- Activity -
Using the data below, copy out all lines with the word "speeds".

Input data Start Marker

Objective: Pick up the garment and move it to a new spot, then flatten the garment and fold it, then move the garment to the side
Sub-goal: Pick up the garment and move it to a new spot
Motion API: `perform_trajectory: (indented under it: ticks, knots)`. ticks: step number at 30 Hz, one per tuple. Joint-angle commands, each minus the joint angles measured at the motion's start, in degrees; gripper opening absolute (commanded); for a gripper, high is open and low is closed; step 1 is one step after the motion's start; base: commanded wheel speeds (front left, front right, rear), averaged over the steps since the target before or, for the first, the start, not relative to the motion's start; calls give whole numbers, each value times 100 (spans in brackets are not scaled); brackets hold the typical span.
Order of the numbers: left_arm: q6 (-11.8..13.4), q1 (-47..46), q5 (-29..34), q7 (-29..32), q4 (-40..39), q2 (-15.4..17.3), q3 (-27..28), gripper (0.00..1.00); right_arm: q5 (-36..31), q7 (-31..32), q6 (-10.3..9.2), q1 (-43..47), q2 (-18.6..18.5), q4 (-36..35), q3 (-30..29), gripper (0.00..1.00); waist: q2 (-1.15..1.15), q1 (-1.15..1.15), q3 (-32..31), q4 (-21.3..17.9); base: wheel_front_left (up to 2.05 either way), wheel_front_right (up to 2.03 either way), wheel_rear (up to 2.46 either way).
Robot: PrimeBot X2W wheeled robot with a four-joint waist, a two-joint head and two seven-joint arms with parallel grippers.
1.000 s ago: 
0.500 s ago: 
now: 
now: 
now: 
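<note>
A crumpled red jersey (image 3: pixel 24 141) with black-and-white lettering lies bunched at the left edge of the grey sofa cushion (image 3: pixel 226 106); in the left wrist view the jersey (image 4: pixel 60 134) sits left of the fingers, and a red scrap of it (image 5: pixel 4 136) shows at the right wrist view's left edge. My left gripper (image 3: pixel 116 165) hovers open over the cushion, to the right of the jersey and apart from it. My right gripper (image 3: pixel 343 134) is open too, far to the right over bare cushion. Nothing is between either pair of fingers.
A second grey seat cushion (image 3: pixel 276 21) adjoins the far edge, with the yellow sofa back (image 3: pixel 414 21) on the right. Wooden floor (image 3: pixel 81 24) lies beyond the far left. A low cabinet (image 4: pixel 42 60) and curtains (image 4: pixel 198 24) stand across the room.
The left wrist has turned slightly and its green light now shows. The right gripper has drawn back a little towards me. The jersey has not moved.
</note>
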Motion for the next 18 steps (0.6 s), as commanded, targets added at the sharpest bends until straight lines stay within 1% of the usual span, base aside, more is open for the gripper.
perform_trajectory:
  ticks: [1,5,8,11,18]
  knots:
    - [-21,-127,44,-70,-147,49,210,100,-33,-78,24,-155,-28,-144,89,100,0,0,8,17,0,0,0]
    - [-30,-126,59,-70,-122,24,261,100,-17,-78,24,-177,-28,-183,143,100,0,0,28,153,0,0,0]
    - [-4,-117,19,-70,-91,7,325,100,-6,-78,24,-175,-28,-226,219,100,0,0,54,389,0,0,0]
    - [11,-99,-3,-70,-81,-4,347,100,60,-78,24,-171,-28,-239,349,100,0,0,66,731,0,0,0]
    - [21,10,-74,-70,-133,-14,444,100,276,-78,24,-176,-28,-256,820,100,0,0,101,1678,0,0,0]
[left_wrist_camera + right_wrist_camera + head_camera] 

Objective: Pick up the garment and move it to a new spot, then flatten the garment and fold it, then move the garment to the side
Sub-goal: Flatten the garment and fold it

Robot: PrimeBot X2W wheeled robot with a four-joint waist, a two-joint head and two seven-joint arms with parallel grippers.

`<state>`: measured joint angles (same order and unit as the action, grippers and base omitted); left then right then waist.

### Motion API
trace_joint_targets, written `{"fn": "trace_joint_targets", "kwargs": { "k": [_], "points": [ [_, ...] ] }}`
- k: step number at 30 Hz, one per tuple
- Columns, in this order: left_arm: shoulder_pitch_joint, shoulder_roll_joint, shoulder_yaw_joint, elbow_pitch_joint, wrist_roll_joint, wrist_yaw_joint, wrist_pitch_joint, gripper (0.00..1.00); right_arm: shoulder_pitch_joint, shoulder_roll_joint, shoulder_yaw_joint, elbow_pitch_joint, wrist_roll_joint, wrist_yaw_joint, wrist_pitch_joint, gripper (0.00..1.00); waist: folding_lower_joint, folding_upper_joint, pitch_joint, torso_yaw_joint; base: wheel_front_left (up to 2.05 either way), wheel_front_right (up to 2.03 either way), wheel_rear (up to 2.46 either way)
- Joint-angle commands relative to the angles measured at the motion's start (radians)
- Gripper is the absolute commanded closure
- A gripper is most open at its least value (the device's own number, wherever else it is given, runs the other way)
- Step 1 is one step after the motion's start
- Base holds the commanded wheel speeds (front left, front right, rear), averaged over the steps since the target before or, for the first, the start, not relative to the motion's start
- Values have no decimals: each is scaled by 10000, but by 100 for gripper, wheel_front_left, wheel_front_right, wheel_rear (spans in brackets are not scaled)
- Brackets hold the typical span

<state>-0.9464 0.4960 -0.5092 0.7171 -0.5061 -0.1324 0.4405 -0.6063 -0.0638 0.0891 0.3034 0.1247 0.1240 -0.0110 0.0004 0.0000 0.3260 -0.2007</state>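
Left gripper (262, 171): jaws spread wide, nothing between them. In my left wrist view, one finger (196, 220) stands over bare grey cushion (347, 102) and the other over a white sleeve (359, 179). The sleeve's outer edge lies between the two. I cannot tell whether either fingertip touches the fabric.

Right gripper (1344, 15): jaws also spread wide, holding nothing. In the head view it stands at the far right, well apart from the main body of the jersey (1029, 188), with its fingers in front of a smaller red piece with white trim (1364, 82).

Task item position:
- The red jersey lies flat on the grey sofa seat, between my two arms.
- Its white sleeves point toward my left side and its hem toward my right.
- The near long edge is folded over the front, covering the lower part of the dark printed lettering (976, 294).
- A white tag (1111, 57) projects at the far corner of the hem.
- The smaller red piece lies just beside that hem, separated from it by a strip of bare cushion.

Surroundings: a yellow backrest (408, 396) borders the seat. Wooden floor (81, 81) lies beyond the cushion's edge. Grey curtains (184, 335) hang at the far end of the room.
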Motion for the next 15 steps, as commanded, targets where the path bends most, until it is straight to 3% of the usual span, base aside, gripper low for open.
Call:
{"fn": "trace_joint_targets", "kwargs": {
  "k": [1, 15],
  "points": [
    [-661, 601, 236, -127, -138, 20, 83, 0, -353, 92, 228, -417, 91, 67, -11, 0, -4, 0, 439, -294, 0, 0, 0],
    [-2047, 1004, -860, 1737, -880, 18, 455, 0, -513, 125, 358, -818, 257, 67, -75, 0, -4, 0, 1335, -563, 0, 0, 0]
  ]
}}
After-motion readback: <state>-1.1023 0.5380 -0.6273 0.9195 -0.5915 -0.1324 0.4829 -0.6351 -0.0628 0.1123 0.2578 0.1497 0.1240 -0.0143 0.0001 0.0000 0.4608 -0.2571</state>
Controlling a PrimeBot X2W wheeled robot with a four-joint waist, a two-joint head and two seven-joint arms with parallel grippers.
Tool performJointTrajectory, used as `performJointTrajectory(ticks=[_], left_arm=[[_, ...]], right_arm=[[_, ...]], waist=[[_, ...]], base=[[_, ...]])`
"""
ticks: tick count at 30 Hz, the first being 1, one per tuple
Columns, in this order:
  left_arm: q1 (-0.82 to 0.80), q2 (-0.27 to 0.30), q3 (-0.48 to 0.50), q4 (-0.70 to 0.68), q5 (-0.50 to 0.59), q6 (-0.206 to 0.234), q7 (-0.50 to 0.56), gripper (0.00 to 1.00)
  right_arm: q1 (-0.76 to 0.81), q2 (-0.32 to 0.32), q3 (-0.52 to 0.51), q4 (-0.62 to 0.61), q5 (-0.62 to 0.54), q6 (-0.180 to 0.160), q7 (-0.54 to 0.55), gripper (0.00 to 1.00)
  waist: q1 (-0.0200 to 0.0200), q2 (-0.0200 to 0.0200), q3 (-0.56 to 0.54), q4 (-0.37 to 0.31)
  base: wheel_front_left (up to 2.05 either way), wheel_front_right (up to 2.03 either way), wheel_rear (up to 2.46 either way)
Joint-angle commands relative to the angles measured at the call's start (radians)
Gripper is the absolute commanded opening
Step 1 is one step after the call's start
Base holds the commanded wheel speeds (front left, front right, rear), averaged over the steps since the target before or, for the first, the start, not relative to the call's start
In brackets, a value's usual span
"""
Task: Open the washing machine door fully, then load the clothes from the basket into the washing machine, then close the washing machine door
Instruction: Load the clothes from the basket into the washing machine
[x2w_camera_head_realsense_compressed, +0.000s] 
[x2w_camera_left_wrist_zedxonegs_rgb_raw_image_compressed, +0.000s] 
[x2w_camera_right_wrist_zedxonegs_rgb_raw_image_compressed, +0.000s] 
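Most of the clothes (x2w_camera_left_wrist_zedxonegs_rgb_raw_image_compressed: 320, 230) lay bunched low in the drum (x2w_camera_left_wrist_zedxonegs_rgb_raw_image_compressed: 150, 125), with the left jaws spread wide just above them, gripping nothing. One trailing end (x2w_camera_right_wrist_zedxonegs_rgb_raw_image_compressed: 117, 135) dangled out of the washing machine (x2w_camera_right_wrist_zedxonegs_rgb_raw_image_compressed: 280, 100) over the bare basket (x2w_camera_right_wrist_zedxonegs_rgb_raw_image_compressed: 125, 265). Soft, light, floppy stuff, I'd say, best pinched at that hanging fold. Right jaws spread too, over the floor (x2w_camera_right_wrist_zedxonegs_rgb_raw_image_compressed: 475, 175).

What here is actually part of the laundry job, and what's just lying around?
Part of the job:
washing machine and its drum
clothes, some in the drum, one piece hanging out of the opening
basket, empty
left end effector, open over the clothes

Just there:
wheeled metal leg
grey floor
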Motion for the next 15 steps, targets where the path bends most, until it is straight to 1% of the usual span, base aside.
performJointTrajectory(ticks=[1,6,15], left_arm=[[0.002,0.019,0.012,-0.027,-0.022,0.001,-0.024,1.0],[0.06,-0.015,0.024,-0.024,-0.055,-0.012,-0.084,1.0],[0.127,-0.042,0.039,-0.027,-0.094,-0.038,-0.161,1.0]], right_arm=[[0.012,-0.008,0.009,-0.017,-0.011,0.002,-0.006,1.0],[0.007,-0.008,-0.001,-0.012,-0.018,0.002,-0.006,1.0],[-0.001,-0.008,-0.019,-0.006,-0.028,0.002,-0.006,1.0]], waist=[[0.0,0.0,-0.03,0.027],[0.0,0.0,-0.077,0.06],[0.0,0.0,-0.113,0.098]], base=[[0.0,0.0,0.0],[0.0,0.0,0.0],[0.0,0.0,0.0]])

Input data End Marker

- Solution to the exercise -
Motion API: `perform_trajectory: (indented under it: ticks, knots)`. ticks: step number at 30 Hz, one per tuple. Joint-angle commands, each minus the joint angles measured at the motion's start, in degrees; gripper opening absolute (commanded); for a gripper, high is open and low is closed; step 1 is one step after the motion's start; base: commanded wheel speeds (front left, front right, rear), averaged over the steps since the target before or, for the first, the start, not relative to the motion's start; calls give whole numbers, each value times 100 (spans in brackets are not scaled); brackets hold the typical span.
- Base holds the commanded wheel speeds (front left, front right, rear), averaged over the steps since the target before or, for the first, the start, not relative to the motion's start
Base holds the commanded wheel speeds (front left, front right, rear), averaged over the steps since the target before or, for the first, the start, not relative to the call's start

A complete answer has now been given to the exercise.